Advancements in artificial intelligence (AI) are enhancing the capabilities of a growing number of firms to collect, store, analyse, and utilise a vast variety of customer information. While the potential of AI in marketing is widely known, there are also questions about how customer information is utilised and optimising technology’s potential. This is especially true in the era of Big Tech’s dominance, where a consumer provides copious data to search engines, social media platforms, e-commerce websites, ride-hailing services, and hardware providers. The information thus collected is stored, processed, analysed, and used for targeted marketing. It is vital to examine the role of AI technologies in marketing from multiple viewpoints to address extant and emerging concerns and define the use case of AI in marketing more clearly.   

Defining the multi-level model and its relevance

  1. Consumer – ethics & privacy concerns: AI technology feeds on a virtuous growth cycle wherein enhanced data collection efforts result in more effective analysis making the collection of consumer data even more effective and efficient, and so on. An outcome of this growth is the issue of data privacy and ethics. However, the degree of awareness of and appreciation for these concerns, and measures to address them, vary considerably across different cultures. For example, European consumers enjoy a high degree of privacy and data protection through the General Data Protection Regulation, or GDPR, a gold standard in data privacy, where Chinese consumers have little to no data privacy, given the country’s prioritisation of national security considerations. Such disparities highlight the issue of ethics and privacy in the use of AI technologies and the degree of heterogeneity among countries in terms of AI regulation.

  2. Company–glocalisation needs: A select few advanced countries have made rapid strides in the development and use of AI technologies, whereas their potential and deployment are not country or region-specific, making local context a relevant factor. Given the wide array of companies that can and do use AI technologies, glocalisation becomes relevant as both AI firms and users of AI technologies seek to manage the tension between global technologies and local adaptation.

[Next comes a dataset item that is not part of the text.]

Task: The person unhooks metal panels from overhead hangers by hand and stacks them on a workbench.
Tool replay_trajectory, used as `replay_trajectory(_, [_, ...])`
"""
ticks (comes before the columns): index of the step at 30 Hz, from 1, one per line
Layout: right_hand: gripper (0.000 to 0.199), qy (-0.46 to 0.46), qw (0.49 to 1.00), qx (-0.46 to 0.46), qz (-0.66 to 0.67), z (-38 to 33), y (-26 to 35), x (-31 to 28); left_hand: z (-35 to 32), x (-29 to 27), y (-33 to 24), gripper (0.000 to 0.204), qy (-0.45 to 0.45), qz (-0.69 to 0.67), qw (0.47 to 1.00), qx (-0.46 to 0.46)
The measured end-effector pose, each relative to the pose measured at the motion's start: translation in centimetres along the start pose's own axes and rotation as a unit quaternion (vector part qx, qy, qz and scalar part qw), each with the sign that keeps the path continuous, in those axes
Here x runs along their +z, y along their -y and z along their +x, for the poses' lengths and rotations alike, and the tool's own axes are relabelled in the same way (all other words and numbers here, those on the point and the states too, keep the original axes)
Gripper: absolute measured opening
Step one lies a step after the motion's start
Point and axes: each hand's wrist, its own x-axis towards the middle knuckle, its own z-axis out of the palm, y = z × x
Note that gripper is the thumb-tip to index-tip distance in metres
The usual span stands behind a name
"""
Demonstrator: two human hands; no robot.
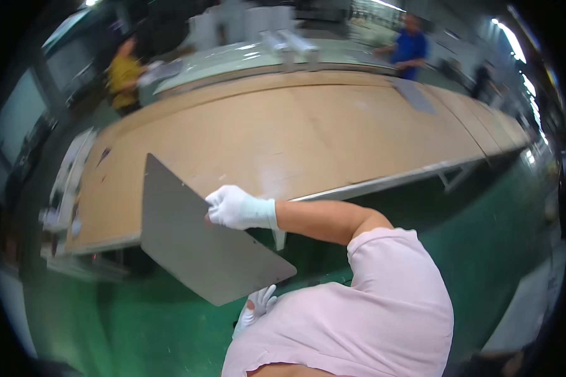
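Right hand (233,208), in a white glove with a pale cuff: fingers curled over the long upper-right edge of a grey sheet (195,242), grasping it. Left hand (256,307), likewise gloved in white: just below the sheet's lower edge, fingers partly extended; whether it bears on the sheet cannot be told. Grey sheet: one piece, flat, four-sided, held tilted across the near edge of a large table (251,135), toward its near left corner, one part before the tabletop and the rest over the green floor (358,301); contact with the table cannot be told. Table: tan top, pale near edge. Second grey sheet (414,96): lying flat by the table's far edge, toward the right. Small dark item (104,154): near the table's left edge, kind unclear. Beyond the far edge: a pale green-topped table (226,61); one co-worker in yellow (124,75) near its left end, another in blue (410,49) near its right, both blurred.
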Motion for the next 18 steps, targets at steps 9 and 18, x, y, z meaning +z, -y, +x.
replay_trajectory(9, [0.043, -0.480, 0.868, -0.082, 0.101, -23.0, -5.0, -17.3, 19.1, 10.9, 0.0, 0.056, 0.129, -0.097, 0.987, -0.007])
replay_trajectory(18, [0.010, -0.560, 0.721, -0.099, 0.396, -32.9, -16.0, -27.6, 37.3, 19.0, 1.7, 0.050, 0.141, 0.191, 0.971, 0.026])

  3. Country – economic inequalities: Tremendous economic inequality between developed and developing nations is an acknowledged reality, and AI has the potential to either shrink or widen this gap. Hence, examining if and how AI can be used effectively to ensure such gaps are not exacerbated but plugged is essential. For example, Singapore has a per capita GDP of over $80,000 and is a world leader in the development and use of AI technologies, while Angola, with a per capita GDP of less than $3000, is a laggard. However, both countries can benefit equally from such technology; perhaps the latter can benefit even more than the former, given the lower penetration and absence of compensatory alternatives. Consider the value of an AI application that facilitates customised and self-paced remote learning in Angola (with underdeveloped education services that the entire population cannot access) vs its value in Singapore, which enjoys world-class education provision.    

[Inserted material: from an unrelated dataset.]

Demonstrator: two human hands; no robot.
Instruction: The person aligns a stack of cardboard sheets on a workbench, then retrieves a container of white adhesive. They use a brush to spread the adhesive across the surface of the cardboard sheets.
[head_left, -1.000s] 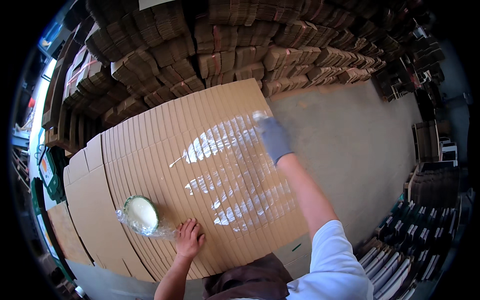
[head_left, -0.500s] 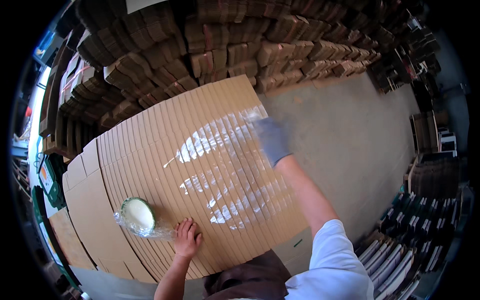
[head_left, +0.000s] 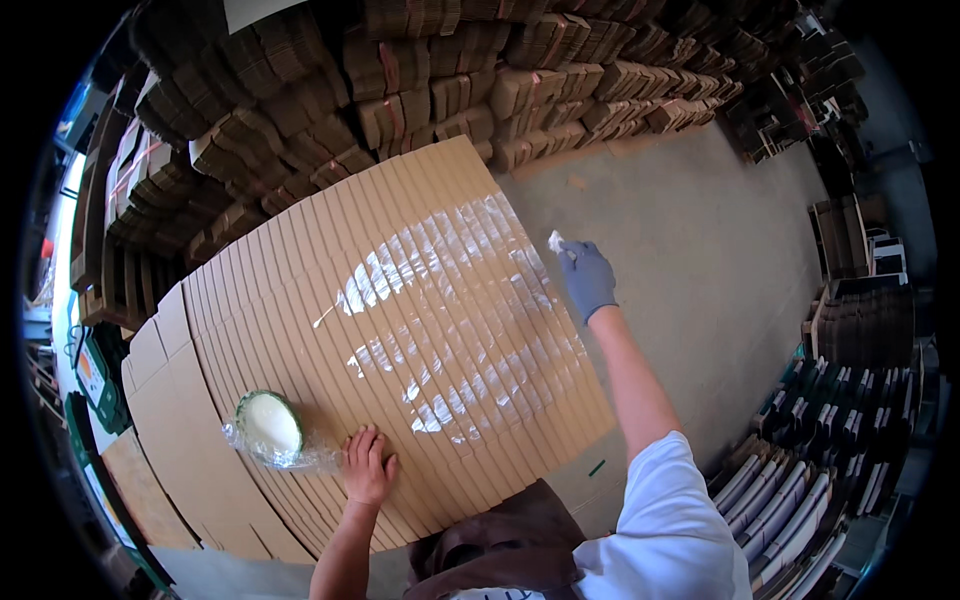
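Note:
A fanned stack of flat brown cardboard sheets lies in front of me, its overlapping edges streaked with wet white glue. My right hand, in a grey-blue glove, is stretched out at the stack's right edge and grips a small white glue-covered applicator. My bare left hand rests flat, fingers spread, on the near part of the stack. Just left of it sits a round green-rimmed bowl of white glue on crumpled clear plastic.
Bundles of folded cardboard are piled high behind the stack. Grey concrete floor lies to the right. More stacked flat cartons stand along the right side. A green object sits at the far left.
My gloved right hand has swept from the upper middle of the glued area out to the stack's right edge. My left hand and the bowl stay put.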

This three-part (i.e., country, company, consumer) perspective of AI technologies in marketing can help marketing scholars and managers preserve its benefits while highlighting potential concerns for both marketing theory and practice. In turn, this understanding can help allay fears and maximise benefits, making technology a unifier by providing economic opportunities to impoverished countries while allaying consumer concerns about data privacy and misuse.

How does interaction work in the 3-level model (country, company, consumer)? Consider, for example, the implications of a deep neural net algorithm that analysed over 35,000 facial images and correctly distinguished between homosexual versus heterosexual individuals 50% more successfully than human judges in a country that criminalises homosexuality. Consumers providing personal data, including their images, to a company operating in such a country with minimal data privacy laws expose themselves to prosecution, with the company being an inadvertent enabler.

Two key dimensions of AI technologies in marketing

The above three facets (i.e., economic inequality at the country level, glocalisation at the company level, and ethics and privacy at the consumer level) can be employed to examine two key dimensions of AI technologies in marketing:

  • Human-machine interaction; and
  • Automated analysis of text, audio, images, and video.

From a marketing perspective, these two dimensions are vital because AI is a technology that supplants humans’ role in obtaining data and conducting automated analysis. These two dimensions’ outcomes are expected to revolutionise how firms engage in various sales-related tasks, including targeting, demand estimation, lead generation, and closing sales. 

Let us now look at these two key dimensions at each of the three levels in our multi-level model to understand how these global concerns will likely affect the ability of firms to engage in automated analysis and will also alter the nature of human–machine interactions. Real-life examples illustrate how firms are working towards the goals of reducing inequality, glocalisation, and assuaging privacy concerns:

1) Human-machine interaction (HMI)

1.1: Country-level role of HMI: Economic inequality

Disparities in access to technology and the internet across and within countries is an exacerbated reality in an age of technology dependence. In contrast to promoting this digital divide, HMI can act as a unifier by reducing economic inequality and bringing the world closer together. Numerous instances of HMI-based telehealth services and remote learning opportunities seem to validate this. A good example of how country-specific HMI implementation helps to serve economically disadvantaged customers and reduce inequality is how Amazon employs AI-based digital technologies to assist the marketing efforts of small, uneducated Indian retailers. As a result, retailers who otherwise do not have access to marketing expertise now have access to custom-crafted marketing solutions due to the power of AI-fuelled algorithms.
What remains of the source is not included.